▸ **AIM OF THE TASK**: If a line of the data below holds the string "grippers", copy it.

▸ **THE DATA**:

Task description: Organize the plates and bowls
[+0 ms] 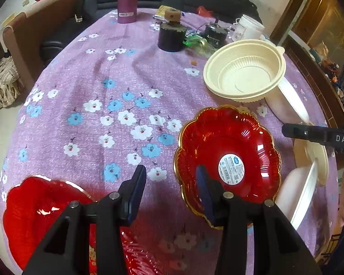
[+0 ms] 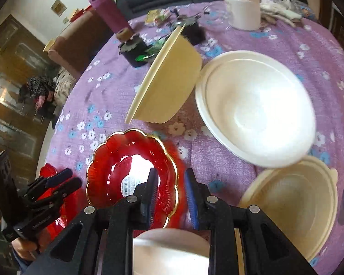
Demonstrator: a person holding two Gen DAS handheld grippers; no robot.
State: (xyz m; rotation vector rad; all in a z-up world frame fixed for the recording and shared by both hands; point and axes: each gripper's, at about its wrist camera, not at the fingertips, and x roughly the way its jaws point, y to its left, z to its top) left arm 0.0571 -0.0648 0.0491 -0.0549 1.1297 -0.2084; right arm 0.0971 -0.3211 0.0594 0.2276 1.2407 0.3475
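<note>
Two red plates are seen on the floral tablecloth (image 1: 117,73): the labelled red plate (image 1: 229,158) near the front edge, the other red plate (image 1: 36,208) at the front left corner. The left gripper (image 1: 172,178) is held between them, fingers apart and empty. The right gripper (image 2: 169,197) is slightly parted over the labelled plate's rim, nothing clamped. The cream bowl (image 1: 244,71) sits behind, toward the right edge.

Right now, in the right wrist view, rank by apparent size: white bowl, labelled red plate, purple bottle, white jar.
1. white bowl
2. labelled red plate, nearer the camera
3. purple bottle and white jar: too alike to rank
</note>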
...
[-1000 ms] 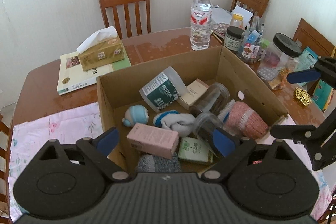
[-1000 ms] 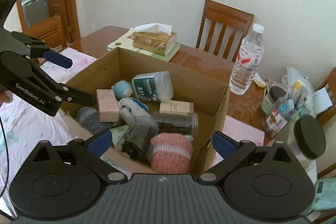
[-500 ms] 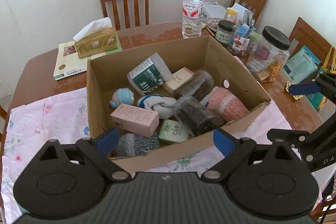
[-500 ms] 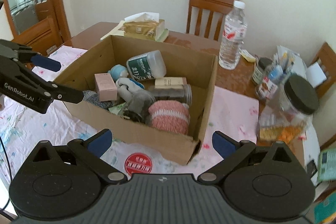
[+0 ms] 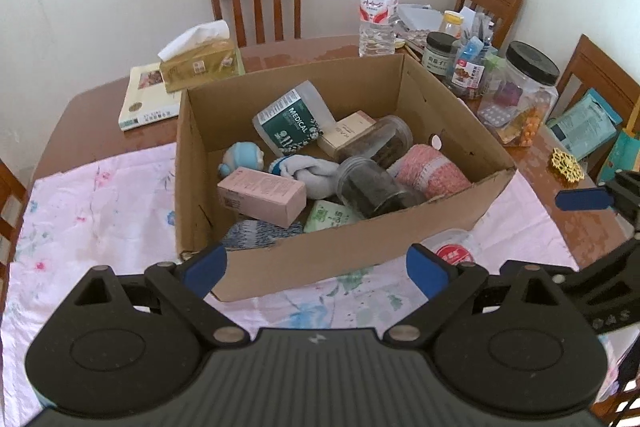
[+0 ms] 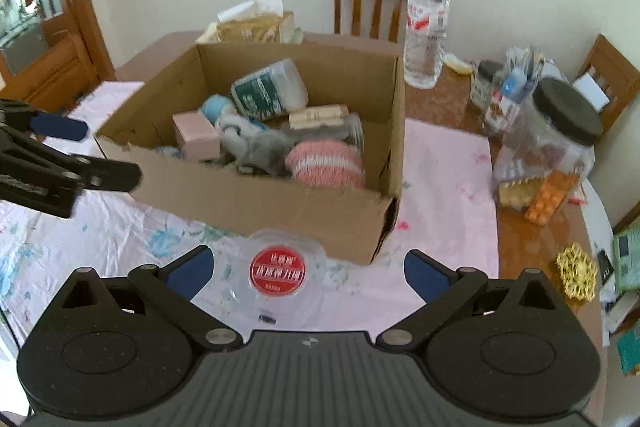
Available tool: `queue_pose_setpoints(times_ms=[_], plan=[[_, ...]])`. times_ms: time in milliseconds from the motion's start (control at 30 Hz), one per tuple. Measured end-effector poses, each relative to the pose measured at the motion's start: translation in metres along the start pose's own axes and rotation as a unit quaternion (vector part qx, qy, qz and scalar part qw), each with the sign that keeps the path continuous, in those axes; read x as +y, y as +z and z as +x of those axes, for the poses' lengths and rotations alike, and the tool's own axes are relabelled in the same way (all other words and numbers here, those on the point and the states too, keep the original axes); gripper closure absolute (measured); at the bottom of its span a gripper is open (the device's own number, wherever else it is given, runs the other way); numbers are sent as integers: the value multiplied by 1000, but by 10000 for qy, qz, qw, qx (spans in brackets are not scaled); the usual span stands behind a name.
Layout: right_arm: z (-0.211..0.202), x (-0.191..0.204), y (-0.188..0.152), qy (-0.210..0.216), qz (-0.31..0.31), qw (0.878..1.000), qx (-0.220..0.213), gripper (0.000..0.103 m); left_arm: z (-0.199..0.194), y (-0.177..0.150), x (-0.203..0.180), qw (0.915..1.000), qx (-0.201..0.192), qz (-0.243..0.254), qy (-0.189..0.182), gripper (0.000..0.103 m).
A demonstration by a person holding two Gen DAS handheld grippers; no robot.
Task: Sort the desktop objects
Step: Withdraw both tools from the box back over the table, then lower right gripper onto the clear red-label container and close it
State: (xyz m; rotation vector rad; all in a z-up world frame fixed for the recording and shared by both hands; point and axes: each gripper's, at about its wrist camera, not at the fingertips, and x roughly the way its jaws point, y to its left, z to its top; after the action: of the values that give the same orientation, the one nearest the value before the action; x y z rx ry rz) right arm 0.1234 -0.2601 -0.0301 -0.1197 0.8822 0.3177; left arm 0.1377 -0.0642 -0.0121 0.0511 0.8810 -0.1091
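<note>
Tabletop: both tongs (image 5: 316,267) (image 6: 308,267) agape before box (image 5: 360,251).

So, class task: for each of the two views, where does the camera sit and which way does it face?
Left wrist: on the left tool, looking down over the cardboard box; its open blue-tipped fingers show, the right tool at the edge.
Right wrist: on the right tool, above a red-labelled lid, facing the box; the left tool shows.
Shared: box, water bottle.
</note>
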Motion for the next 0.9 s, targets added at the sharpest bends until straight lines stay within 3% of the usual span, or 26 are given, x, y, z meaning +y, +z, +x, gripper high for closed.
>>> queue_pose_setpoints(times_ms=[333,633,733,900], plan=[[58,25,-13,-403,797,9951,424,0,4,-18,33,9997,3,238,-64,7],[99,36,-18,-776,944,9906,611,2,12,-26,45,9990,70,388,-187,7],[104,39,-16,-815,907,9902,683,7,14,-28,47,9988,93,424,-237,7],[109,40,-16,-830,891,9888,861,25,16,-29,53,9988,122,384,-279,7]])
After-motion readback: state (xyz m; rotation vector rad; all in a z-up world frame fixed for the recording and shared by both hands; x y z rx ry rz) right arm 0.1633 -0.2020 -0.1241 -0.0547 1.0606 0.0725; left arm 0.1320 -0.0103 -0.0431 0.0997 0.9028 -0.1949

▸ **REPLY**:
Demonstrator: a person holding two Gen DAS handheld grippers; no robot.
A demonstration by a person holding two Gen DAS handheld grippers; no robot.

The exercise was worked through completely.